After seeing, hearing and reading the flood of anguish and outrage that’s followed Israel’s decision to free 1,027 terrorists in return for one captured soldier, you might be astonished to learn that Israelis approve of the deal by a nearly 6-to-1 margin, according to a poll published in the Jerusalem Post October 18. The Dahaf poll showed 79% for the swap and just 14% opposed. The margin among women was 86% to 5%. The same article reported another poll, by the Midgam organization, showing a narrower but still hefty 69%-to-26% approval.

I learned about this from the October 18 edition of the Daily Alert, the news digest emailed to tens of thousands of American Jewish mailboxes every morning from Israel on behalf of the Conference of Presidents of Major American Jewish Organizations. Since the Daily Alert is supposed to be a pretty comprehensive round-up of Israel-related news and analysis, I looked for an article that would explain what it was that Israelis liked about the deal. I couldn’t find one. The closest thing I found was a bit of backhanded praise by Elliott Abrams from the Weekly Standard giving all the reasons why it was a Hamas victory, but then gushing over Israel’s oh-so-Jewish concerns for its children’s lives.

Everything else in today’s Daily Alert was an open or veiled attack on the decision to deal with Hamas, with headlines like “Israel’s Deals With the Devils” (Robert Mnookin, Wall Street Journal) “Why (Almost) Everyone Loses in the Prisoner Swap” (Benny Morris, National Interest), “Turkey’s Acceptance of Terrorists Reveals Hamas Ties” (Herb Keinon, Jerusalem Post), and a news piece from Haaretz about Mahmoud Abbas hailing the freed Palestinians as “freedom fighters.” The two previous Daily Alert editions, October 17 and October 14, were even more strident in savaging the Netanyahu government’s decision. And people wonder why American Jews are so much more hawkish than Israelis.
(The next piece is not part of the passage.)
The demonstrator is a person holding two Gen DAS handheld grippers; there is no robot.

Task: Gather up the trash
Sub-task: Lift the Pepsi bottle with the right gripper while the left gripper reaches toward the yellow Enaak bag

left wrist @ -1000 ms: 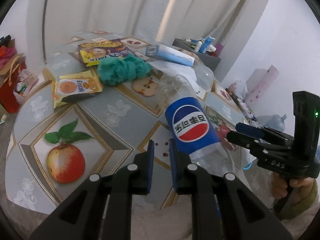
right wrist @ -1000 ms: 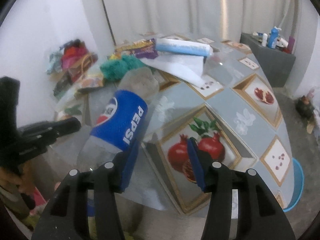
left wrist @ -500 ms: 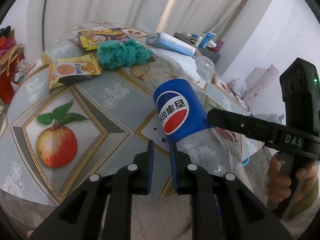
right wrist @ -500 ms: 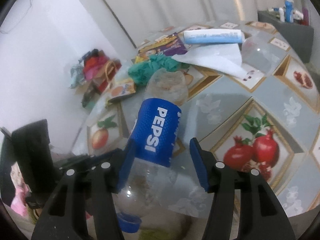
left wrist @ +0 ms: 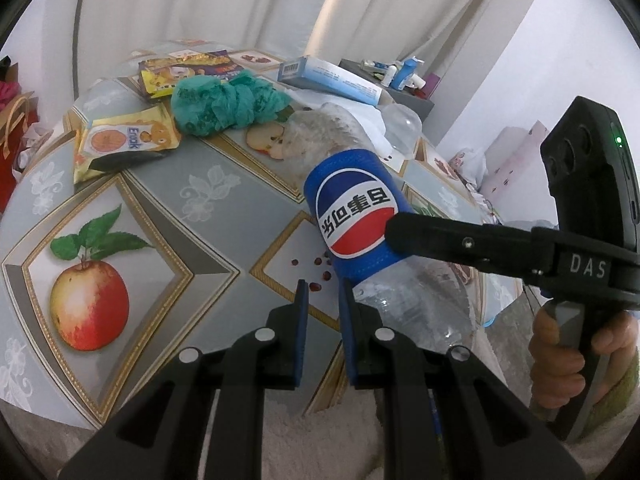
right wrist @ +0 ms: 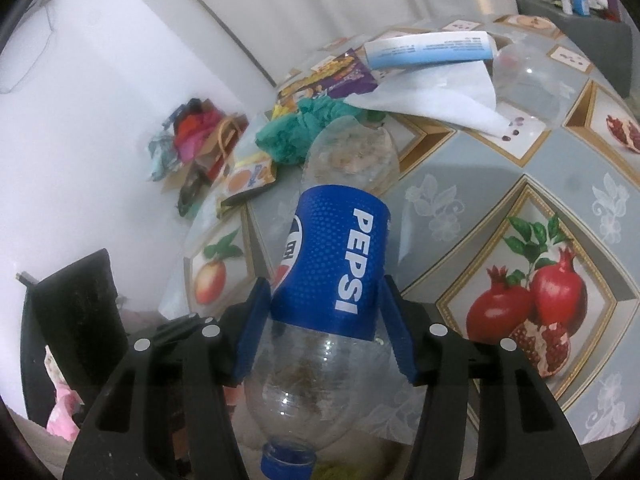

Yes, Virginia, there was a logic behind Israel’s decision, and not merely a soft-headed willingness to throw prudence to the wind in response to a mother’s tears. The Daily Alert must have accidentally overlooked that stuff. Or maybe they wanted to shield us from leftist propaganda. For example, this Jerusalem Post article by former Netanyahu bureau chief Ari Harow.

Published on October 17, it argued that the prisoner swap was a tough-minded agreement that proves Netanyahu’s ability to negotiate complicated deals that achieve far-sighted objectives while keeping Israel’s security needs in mind. His point: Don’t mistake Bibi’s hard bargaining on peace questions for unwillingness to close a deal.

Over at Ynetnews.com (Yediot Ahronot’s English-language website), also on October 17, retired Brigadier General Giora Inbar, a former commander of Israel’s erstwhile Lebanon Division, argued on October 17 that the same decisive leadership Netanyahu showed in negotiating the Shalit deal can and should now be directed toward Israel’s other crises, starting with the socioeconomic divisions that are tearing the country apart. His point is, like Harow’s, that Netanyahu showed his detractors another side of himself.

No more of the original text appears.